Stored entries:
______

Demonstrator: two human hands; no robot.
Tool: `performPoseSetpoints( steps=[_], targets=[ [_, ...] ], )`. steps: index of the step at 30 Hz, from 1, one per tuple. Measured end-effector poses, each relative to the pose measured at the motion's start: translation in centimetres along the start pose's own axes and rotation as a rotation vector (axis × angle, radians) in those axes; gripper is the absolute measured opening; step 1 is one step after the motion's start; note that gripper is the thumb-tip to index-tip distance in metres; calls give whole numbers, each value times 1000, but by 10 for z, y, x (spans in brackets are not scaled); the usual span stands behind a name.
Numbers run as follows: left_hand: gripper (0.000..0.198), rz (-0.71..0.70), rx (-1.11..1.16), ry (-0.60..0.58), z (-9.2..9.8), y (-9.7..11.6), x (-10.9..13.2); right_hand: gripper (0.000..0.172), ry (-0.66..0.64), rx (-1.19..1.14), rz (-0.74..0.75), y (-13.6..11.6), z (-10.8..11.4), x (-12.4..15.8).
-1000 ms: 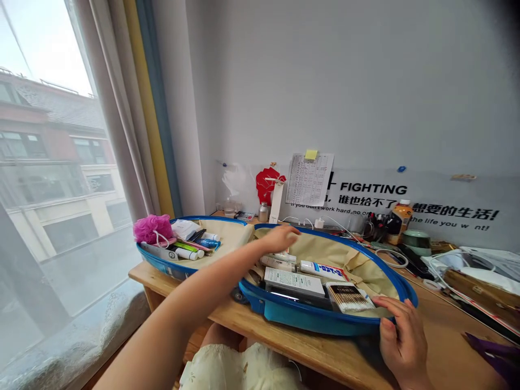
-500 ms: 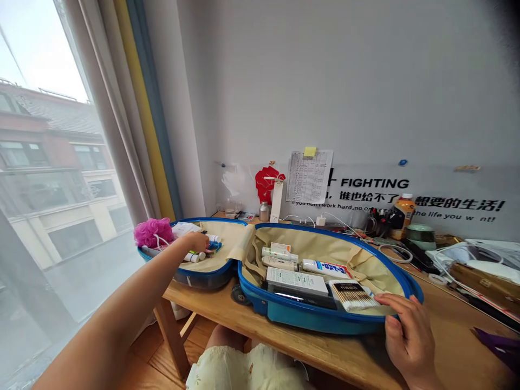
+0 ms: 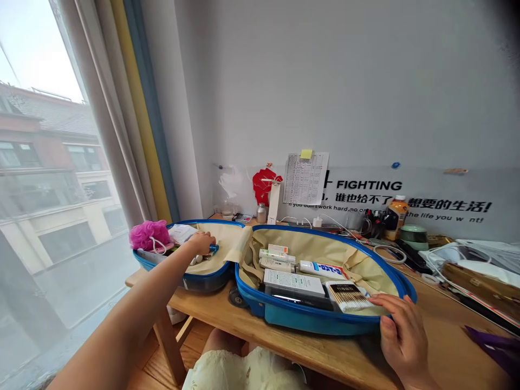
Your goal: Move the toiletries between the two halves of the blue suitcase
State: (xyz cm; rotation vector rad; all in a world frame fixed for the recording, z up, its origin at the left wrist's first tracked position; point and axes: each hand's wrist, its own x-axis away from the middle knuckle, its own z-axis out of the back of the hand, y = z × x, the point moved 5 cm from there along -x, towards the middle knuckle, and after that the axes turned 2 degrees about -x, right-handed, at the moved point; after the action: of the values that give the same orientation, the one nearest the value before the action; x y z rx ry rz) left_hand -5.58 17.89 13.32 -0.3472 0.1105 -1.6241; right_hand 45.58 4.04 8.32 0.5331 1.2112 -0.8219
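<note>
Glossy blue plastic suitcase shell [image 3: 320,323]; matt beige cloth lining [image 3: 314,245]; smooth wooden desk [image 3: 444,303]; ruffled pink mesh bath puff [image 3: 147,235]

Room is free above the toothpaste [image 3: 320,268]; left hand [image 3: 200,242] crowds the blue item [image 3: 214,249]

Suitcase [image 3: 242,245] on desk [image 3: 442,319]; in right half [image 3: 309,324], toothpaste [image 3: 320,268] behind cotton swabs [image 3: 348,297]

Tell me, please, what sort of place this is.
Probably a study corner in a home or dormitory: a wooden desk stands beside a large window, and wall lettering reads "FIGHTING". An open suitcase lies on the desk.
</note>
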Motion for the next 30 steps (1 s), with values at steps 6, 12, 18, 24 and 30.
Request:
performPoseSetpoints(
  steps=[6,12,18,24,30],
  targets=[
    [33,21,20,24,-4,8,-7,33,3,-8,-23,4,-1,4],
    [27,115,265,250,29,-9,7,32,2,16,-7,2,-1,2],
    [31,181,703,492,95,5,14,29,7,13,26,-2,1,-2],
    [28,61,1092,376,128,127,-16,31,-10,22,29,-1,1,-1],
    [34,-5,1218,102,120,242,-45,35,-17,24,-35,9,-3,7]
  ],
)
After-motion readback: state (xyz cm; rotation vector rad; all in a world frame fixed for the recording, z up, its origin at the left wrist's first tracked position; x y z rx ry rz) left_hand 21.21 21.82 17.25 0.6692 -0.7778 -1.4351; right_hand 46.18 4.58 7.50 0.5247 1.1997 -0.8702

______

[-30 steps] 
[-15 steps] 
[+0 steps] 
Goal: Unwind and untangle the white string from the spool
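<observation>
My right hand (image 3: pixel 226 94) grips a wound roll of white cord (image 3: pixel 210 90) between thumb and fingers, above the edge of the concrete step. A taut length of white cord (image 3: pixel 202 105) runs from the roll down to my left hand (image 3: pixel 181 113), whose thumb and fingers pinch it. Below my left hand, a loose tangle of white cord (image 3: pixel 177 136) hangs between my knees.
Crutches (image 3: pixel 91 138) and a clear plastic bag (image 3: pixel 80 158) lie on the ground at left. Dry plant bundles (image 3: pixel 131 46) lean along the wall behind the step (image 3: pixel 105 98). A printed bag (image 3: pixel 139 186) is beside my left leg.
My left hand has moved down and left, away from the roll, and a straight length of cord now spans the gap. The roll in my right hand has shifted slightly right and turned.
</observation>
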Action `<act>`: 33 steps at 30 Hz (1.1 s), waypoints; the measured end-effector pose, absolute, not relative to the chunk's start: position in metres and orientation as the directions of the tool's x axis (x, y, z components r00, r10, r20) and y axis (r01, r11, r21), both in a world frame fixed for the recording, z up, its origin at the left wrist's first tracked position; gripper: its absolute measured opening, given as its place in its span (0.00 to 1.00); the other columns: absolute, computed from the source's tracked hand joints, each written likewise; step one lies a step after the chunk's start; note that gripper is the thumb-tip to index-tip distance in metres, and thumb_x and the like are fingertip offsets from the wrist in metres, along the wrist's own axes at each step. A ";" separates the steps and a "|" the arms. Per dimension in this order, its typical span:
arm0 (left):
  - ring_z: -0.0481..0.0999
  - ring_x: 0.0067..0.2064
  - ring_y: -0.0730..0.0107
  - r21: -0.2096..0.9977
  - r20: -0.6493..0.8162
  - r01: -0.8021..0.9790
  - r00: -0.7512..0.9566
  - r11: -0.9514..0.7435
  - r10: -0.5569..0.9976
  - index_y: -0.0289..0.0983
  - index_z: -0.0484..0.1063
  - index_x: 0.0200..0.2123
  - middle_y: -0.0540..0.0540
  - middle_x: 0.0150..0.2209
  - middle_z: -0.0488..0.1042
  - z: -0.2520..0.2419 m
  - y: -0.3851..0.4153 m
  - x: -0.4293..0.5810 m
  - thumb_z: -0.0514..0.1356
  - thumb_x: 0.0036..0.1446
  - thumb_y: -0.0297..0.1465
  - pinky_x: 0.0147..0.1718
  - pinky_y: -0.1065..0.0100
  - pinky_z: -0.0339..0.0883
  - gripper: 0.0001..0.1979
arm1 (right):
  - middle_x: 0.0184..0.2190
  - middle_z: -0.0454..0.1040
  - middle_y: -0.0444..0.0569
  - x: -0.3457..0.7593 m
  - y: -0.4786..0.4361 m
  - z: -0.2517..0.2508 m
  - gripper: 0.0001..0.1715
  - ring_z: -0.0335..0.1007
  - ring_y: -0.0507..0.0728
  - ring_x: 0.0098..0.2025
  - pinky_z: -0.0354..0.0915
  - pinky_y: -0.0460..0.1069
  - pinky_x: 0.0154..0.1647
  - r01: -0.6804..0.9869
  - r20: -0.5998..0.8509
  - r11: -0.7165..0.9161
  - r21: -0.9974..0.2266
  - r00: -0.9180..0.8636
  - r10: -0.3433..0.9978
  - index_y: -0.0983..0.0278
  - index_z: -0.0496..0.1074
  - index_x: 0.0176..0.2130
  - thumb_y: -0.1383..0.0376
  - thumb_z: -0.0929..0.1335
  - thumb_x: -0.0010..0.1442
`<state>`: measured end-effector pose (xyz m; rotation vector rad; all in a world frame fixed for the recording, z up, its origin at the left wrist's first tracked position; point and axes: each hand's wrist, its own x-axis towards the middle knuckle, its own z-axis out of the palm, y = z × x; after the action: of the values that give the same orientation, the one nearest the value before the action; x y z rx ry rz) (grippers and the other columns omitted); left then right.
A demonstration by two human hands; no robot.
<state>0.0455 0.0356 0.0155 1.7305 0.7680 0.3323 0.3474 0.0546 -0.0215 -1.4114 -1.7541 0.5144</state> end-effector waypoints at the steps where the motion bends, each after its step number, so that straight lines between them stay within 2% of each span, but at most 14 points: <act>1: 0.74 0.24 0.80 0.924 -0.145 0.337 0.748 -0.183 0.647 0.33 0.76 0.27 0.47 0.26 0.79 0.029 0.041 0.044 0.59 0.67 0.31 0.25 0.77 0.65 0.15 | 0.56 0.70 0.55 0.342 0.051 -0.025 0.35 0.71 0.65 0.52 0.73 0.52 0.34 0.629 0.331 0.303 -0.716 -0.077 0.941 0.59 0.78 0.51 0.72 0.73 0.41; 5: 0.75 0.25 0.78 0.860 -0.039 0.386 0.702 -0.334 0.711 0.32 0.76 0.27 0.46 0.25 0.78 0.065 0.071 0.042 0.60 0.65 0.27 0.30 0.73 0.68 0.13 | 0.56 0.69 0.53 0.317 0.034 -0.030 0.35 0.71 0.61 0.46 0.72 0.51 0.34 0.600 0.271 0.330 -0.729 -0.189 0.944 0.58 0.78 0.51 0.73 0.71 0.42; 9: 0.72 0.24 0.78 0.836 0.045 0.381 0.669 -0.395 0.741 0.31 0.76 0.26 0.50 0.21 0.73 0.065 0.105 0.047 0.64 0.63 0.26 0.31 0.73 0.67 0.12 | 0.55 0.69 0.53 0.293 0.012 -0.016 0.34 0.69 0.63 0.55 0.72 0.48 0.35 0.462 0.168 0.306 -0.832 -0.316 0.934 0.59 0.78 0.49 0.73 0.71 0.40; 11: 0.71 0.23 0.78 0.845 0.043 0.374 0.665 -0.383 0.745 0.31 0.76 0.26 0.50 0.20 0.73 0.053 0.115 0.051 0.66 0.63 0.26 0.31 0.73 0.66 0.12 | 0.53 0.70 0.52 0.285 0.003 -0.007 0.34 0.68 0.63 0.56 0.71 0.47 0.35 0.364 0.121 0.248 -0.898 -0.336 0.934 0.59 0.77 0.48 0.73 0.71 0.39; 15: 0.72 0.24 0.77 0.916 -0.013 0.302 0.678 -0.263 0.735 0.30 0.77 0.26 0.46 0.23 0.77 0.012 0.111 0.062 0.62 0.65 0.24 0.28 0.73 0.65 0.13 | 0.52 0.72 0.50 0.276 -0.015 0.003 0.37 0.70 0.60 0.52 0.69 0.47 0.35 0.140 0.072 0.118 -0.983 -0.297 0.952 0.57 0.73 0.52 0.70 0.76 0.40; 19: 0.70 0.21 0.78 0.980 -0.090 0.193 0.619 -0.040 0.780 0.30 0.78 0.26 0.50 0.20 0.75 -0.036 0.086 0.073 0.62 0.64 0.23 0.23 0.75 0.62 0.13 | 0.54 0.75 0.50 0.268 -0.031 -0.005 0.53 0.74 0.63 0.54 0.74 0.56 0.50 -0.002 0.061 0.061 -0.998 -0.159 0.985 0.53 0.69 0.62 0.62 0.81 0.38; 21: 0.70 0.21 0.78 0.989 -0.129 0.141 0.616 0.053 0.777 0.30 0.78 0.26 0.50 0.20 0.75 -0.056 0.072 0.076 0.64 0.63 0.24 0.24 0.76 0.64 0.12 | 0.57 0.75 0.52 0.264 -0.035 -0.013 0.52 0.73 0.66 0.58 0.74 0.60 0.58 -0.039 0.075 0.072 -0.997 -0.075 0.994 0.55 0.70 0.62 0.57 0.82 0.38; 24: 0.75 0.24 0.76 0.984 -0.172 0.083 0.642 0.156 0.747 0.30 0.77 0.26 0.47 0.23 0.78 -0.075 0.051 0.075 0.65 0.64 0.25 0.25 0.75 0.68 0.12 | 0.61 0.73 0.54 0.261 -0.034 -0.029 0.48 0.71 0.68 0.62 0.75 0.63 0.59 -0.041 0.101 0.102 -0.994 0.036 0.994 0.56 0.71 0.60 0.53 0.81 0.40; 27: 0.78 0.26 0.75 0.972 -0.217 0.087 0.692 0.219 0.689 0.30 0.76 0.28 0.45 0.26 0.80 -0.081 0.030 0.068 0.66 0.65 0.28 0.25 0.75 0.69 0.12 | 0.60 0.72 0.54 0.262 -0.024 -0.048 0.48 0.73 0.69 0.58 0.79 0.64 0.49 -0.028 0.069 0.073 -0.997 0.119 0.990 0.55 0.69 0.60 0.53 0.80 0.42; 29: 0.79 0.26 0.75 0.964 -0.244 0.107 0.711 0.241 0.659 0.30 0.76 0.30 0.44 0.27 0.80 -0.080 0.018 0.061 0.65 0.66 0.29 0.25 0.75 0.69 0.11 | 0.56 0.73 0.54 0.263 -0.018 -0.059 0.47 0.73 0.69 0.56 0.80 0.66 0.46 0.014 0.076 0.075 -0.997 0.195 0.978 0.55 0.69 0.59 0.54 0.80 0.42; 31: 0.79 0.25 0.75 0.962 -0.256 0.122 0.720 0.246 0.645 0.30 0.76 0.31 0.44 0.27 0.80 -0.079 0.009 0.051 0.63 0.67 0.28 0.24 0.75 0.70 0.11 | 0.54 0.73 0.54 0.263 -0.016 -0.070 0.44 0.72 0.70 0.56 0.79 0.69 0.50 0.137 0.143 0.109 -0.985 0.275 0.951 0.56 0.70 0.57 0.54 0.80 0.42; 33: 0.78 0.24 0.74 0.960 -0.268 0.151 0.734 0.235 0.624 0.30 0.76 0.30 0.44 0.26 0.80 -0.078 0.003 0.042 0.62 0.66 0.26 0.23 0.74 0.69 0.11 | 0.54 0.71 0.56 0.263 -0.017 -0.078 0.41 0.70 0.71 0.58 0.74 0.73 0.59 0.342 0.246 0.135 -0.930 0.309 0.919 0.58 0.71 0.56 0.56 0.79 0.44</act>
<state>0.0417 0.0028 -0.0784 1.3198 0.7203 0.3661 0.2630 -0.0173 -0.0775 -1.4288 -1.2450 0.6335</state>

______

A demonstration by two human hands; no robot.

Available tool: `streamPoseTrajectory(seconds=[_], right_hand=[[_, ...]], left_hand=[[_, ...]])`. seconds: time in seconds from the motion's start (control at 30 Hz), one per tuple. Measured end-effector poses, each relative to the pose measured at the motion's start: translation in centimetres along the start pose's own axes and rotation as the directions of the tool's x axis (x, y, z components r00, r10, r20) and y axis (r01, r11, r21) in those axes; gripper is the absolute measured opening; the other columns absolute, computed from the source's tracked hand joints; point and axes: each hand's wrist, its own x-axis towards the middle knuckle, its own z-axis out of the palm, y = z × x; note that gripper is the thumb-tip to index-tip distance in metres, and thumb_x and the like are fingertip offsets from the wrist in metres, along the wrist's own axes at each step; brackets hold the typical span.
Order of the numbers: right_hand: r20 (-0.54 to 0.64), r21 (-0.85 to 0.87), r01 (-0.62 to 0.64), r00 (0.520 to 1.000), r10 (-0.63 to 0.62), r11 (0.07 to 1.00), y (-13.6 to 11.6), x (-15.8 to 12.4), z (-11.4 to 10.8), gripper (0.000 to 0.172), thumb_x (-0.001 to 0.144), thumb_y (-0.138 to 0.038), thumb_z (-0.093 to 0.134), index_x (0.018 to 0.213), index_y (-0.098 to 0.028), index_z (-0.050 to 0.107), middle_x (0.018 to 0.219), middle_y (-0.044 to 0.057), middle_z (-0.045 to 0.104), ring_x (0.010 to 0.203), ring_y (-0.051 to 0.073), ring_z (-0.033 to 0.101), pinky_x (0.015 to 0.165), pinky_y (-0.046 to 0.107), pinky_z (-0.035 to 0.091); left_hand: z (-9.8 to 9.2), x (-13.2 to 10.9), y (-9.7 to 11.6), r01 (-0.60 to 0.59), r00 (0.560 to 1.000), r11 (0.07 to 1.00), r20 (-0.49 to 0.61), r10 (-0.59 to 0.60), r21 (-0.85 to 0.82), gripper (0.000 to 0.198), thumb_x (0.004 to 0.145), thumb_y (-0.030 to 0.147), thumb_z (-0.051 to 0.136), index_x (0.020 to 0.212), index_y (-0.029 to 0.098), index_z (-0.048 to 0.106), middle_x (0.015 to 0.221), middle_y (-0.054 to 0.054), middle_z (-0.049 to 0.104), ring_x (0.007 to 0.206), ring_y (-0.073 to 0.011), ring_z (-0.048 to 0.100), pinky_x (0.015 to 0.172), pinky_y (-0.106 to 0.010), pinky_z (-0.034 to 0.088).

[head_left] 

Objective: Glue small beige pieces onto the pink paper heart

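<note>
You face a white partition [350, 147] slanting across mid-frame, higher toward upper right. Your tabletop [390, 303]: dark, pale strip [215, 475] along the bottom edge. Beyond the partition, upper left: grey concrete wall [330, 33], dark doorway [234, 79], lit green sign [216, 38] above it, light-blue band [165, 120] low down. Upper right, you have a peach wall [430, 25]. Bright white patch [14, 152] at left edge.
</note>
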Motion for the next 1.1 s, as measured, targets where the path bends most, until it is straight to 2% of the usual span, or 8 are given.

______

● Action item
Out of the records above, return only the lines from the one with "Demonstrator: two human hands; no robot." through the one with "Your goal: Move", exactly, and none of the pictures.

● Expected answer
Demonstrator: two human hands; no robot.
Tool: `performPoseSetpoints( steps=[_], targets=[ [_, ...] ], )`. steps: index of the step at 30 Hz, from 1, one per tuple. Measured end-effector poses, each relative to the pose measured at the motion's start: translation in centimetres along the start pose's own axes and rotation as a rotation vector (axis × angle, radians) in those axes; gripper is the absolute measured opening; step 1 is one step after the motion's start; note that gripper is the thumb-tip to index-tip distance in metres; calls give whole numbers, each value times 1000, but by 10 for z, y, x (spans in brackets are not scaled); the usual span stands behind a name.
Numbers run as follows: left_hand: gripper (0.000..0.198), rz (-0.71..0.70), rx (-1.11..1.16), ry (-0.60..0.58), z (-9.2..9.8), y (-9.7..11.6), x (-10.9..13.2); right_hand: gripper (0.000..0.172), ry (-0.66..0.64), rx (-1.19..1.14), rz (-0.74..0.75), y (-13.6..11.6), z (-10.8..11.4), x (-12.4..15.8).
-1000 ms: 
-500 ms: 
+0 ms: 
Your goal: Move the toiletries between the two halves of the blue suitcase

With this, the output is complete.